SUPPLIED MATERIAL:
- Opening Delimiter -
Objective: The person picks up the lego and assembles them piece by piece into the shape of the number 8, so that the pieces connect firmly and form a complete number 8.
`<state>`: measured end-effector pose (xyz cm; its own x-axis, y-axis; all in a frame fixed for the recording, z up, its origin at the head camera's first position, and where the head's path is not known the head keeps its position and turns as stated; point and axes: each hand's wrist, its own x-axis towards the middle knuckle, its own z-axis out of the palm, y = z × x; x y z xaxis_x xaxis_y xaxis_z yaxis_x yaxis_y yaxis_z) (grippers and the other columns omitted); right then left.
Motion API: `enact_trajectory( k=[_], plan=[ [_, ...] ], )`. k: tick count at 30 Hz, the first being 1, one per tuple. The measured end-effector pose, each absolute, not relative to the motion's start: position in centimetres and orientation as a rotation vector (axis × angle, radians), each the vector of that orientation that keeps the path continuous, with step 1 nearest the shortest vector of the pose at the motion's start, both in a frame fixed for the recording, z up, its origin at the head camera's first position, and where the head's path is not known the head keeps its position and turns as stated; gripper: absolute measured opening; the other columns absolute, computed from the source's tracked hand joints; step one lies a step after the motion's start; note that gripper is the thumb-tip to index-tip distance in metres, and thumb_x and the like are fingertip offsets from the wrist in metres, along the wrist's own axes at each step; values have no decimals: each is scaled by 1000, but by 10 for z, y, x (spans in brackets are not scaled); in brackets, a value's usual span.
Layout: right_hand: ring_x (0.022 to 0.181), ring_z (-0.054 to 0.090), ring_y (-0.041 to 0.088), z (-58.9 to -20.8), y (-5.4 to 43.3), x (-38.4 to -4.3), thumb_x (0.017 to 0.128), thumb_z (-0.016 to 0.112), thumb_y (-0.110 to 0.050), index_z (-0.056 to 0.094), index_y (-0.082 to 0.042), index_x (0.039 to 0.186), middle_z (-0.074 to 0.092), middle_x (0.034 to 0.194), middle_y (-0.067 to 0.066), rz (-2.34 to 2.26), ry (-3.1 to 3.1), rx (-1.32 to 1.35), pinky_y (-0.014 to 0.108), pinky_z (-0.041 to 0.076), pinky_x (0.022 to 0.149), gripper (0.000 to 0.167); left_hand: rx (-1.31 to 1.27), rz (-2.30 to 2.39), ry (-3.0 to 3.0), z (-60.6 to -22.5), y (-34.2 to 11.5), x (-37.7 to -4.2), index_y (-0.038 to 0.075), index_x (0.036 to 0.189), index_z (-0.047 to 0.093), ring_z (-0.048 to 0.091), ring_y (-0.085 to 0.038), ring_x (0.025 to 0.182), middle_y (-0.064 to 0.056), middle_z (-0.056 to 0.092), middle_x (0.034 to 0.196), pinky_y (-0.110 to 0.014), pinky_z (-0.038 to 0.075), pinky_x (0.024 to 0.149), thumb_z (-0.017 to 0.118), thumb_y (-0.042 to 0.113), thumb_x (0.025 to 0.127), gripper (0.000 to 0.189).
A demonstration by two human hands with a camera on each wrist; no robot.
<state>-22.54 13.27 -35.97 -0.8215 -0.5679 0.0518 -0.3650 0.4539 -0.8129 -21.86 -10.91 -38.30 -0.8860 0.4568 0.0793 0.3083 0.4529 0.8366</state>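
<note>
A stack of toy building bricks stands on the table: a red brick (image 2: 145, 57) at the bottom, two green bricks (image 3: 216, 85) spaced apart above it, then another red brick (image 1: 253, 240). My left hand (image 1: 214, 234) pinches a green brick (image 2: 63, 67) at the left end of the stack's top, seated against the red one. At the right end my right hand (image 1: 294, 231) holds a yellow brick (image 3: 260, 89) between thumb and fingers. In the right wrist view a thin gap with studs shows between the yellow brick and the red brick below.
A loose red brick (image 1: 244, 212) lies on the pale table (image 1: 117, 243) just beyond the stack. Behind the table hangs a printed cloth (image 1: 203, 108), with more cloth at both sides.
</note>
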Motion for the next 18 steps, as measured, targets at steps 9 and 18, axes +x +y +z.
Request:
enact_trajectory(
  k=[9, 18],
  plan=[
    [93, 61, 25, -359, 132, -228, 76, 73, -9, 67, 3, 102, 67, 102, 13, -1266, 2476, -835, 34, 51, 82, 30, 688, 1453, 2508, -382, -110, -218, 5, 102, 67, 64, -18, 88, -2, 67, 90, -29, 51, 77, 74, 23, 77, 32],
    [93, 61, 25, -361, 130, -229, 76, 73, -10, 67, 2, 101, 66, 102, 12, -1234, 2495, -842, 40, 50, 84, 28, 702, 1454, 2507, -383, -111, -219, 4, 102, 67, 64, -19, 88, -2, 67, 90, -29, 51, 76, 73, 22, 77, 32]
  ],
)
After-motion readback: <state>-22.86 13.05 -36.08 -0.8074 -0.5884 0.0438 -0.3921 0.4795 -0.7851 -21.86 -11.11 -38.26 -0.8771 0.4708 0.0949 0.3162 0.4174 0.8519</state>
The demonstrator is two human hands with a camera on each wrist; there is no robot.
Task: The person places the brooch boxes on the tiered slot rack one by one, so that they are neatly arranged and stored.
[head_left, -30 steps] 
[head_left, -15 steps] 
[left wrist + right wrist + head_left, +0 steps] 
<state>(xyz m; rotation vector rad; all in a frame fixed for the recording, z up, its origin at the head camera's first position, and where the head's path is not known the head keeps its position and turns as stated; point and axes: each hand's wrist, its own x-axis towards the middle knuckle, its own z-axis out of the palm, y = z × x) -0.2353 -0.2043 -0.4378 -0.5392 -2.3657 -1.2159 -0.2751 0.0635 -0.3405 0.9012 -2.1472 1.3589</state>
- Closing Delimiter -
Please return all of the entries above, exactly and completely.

FINAL ANSWER:
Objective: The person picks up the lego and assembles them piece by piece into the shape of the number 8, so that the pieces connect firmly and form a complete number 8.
`<state>`: measured end-effector pose (xyz cm; its own x-axis, y-axis; all in a frame fixed for the recording, z up, its origin at the head camera's first position, and where the head's path is not known the head keeps its position and turns as stated; point and axes: each hand's wrist, its own x-axis towards the middle knuckle, its own z-axis out of the palm, y = z × x; x y z xaxis_x xaxis_y xaxis_z yaxis_x yaxis_y yaxis_z) (grippers and the other columns omitted); right then left.
Motion API: `enact_trajectory( k=[_], plan=[ [_, ...] ], )`. k: tick count at 30 Hz, the first being 1, one per tuple. The measured end-effector pose, each absolute, not relative to the motion's start: position in centimetres and orientation as a rotation vector (axis × angle, radians), each the vector of that orientation that keeps the path continuous, with step 1 nearest the shortest vector of the pose at the motion's start, both in a frame fixed for the recording, z up, its origin at the head camera's first position, and where the head's path is not known the head keeps its position and turns as stated; gripper: absolute measured opening; the other columns absolute, computed from the source's tracked hand joints; step one lies a step after the motion's start; note that gripper is the thumb-tip to index-tip distance in metres, and thumb_x and the like are fingertip offsets from the wrist in metres, along the wrist's own axes at each step; values have no decimals: each is scaled by 1000, but by 10 for z, y, x (spans in brackets are not scaled); in brackets, a value's usual span.
Layout: right_hand: ring_x (0.022 to 0.181), ring_z (-0.054 to 0.090), ring_y (-0.041 to 0.088), z (-58.9 to -20.8), y (-5.4 to 43.3), x (-38.4 to -4.3), thumb_x (0.017 to 0.128), thumb_z (-0.016 to 0.112), thumb_y (-0.110 to 0.050), index_z (-0.056 to 0.094), index_y (-0.082 to 0.042), index_x (0.039 to 0.186), middle_z (-0.074 to 0.092), middle_x (0.034 to 0.194), middle_y (-0.067 to 0.066), rz (-2.34 to 2.26), ry (-3.1 to 3.1), rx (-1.32 to 1.35), pinky_y (-0.014 to 0.108), pinky_z (-0.041 to 0.076), pinky_x (0.022 to 0.149), gripper (0.000 to 0.167); left_hand: rx (-1.31 to 1.27), rz (-2.30 to 2.39), ry (-3.0 to 3.0), z (-60.6 to -22.5), y (-34.2 to 11.5), x (-37.7 to -4.2), index_y (-0.038 to 0.075), index_x (0.036 to 0.189), index_z (-0.047 to 0.093), ring_z (-0.048 to 0.091), ring_y (-0.085 to 0.038), ring_x (0.025 to 0.182), middle_y (-0.064 to 0.056), middle_z (-0.056 to 0.092), middle_x (0.034 to 0.196), pinky_y (-0.110 to 0.014), pinky_z (-0.038 to 0.075), pinky_x (0.024 to 0.149), thumb_z (-0.017 to 0.118), thumb_y (-0.042 to 0.113), thumb_x (0.025 to 0.127), gripper (0.000 to 0.189).
A demonstration by two human hands with a camera on each wrist; no robot.
<state>-22.54 13.27 -35.97 -0.8215 -0.5679 0.0518 -0.3650 0.4539 -0.8129 -21.86 -10.91 -38.30 -0.8860 0.4568 0.0793 0.3083 0.4529 0.8366</state>
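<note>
A stack of toy building bricks stands on the table: a red brick (image 2: 145, 57) at the bottom, two green bricks (image 3: 216, 85) spaced apart above it, then another red brick (image 1: 253, 240). My left hand (image 1: 214, 234) pinches a green brick (image 2: 63, 67) at the left end of the stack's top, seated against the red one. At the right end my right hand (image 1: 294, 231) holds a yellow brick (image 3: 260, 89) between thumb and fingers. In the right wrist view a thin gap with studs shows between the yellow brick and the red brick below.
A loose red brick (image 1: 244, 212) lies on the pale table (image 1: 117, 243) just beyond the stack. Behind the table hangs a printed cloth (image 1: 203, 108), with more cloth at both sides.
</note>
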Motion for the next 18 steps, as measured, targets at steps 9 and 18, axes +x +y +z.
Request:
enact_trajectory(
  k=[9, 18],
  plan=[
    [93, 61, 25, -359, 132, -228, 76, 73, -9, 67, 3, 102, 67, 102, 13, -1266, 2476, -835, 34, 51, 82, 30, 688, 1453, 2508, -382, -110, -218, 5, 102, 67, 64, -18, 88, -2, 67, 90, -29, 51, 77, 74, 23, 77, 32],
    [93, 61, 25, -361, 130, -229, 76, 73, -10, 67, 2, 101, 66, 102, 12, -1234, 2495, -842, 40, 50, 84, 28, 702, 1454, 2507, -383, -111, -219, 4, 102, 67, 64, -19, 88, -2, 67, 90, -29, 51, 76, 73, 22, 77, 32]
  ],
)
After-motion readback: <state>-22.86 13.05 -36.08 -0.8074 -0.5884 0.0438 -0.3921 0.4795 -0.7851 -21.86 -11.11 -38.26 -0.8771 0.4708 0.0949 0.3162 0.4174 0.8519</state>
The demonstrator is two human hands with a camera on each wrist; there is no robot.
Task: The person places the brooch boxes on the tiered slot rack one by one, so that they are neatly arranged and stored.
[head_left, -30 steps] 
[head_left, -15 steps] 
[left wrist + right wrist + head_left, +0 steps] 
<state>(xyz m; rotation vector rad; all in a frame fixed for the recording, z up, its origin at the head camera's first position, and where the head's path is not known the head keeps its position and turns as stated; point and axes: each hand's wrist, its own x-axis towards the middle knuckle, its own z-axis out of the palm, y = z × x) -0.2353 -0.2043 -0.4378 -0.5392 -2.3657 -1.2159 -0.2751 0.0635 -0.3405 0.9012 -2.1472 1.3589</state>

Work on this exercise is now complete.